[Python-Dev] Unicode Character Names

Andy Robinson andy@reportlab.com
Thu, 23 Mar 2000 21:54:23 GMT


>Message: 20
>From: "Andrew M. Kuchling" <akuchlin@mems-exchange.org>
>Date: Thu, 23 Mar 2000 15:27:41 -0500 (EST)
>To: "python-dev@python.org" <python-dev@python.org>
>Subject: Re: [Python-Dev] Unicode character names
>
>Paul Prescod writes:
>>The new \N escape interpolates named characters within strings. For
>>example, "Hi! \N{WHITE SMILING FACE}" evaluates to a string with a
>>unicode smiley face at the end.=20
>
>Cute idea, and it certainly means you can avoid looking up Unicode
>numbers.  (You can look up names instead. :) )  Note that this means the
>Unicode database is no longer optional if this is done; it has to be
>around at code-parsing time.  Python could import it automatically, as
>exceptions.py is imported.  Christian's work on compressing
>unicodedatabase.c is therefore really important.  (Is Perl5.6 actually
>dragging around the Unicode database in the binary, or is it read out
>of some external file or data structure?)

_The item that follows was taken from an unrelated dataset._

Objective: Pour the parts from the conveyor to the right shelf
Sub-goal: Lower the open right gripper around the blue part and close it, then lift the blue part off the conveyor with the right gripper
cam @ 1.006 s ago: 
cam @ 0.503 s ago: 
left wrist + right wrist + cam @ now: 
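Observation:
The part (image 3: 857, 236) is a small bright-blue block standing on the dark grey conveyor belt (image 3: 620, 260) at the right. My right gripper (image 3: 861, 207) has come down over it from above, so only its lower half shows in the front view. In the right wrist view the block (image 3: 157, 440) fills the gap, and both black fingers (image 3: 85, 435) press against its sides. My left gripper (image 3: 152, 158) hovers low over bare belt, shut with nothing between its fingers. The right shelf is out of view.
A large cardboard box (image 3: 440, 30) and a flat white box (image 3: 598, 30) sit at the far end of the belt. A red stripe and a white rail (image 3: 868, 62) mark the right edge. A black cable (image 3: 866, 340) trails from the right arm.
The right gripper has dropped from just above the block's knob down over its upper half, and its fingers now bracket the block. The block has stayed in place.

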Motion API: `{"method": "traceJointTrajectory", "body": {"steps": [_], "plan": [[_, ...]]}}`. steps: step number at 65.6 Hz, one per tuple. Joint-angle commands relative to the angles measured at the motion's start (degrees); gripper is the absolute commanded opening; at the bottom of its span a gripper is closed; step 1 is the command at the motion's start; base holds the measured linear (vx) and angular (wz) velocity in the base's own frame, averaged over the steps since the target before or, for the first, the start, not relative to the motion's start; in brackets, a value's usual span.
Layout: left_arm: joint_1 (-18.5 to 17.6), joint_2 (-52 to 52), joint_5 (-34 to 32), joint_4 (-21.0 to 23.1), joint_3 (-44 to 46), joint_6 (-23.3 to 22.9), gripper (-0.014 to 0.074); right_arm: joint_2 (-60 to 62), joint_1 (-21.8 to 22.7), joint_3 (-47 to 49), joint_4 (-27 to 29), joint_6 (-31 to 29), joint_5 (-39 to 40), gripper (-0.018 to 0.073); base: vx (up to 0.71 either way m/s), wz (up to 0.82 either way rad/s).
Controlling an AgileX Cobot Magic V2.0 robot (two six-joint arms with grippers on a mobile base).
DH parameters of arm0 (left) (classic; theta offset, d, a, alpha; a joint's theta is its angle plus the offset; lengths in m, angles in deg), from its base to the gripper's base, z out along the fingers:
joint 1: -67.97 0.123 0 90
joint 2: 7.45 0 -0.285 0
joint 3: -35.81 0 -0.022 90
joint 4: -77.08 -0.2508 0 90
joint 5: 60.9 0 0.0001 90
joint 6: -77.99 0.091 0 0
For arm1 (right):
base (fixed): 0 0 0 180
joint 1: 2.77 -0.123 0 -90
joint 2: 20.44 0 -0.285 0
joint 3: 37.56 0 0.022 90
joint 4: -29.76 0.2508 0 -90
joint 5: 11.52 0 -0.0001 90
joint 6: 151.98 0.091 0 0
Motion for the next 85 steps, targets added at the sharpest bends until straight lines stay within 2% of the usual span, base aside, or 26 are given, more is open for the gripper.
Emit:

I agree - the names are really useful.  If you are doing conversion
work, often you want to know what a character is, but don't have a
complete Unicode font handy.  Being able to get the description for a
Unicode character is useful, as well as being able to use the
description as a constructor for it.

Also, there are some language specific things that might make it
useful to have the full character descriptions in Christian's
database.  For example, we'll have an (optional, not in the standard
library) Japanese module with functions like=20
isHalfWidthKatakana(), isFullWidthKatakana() to help normalize things.
Parsing the database and looking for strings in the descriptions is
one way to build this - not the only one, but it might be useful.

So I'd vote to put names in at first, and give us a few weeks to see
how useful they are before a final decision.

- Andy Robinson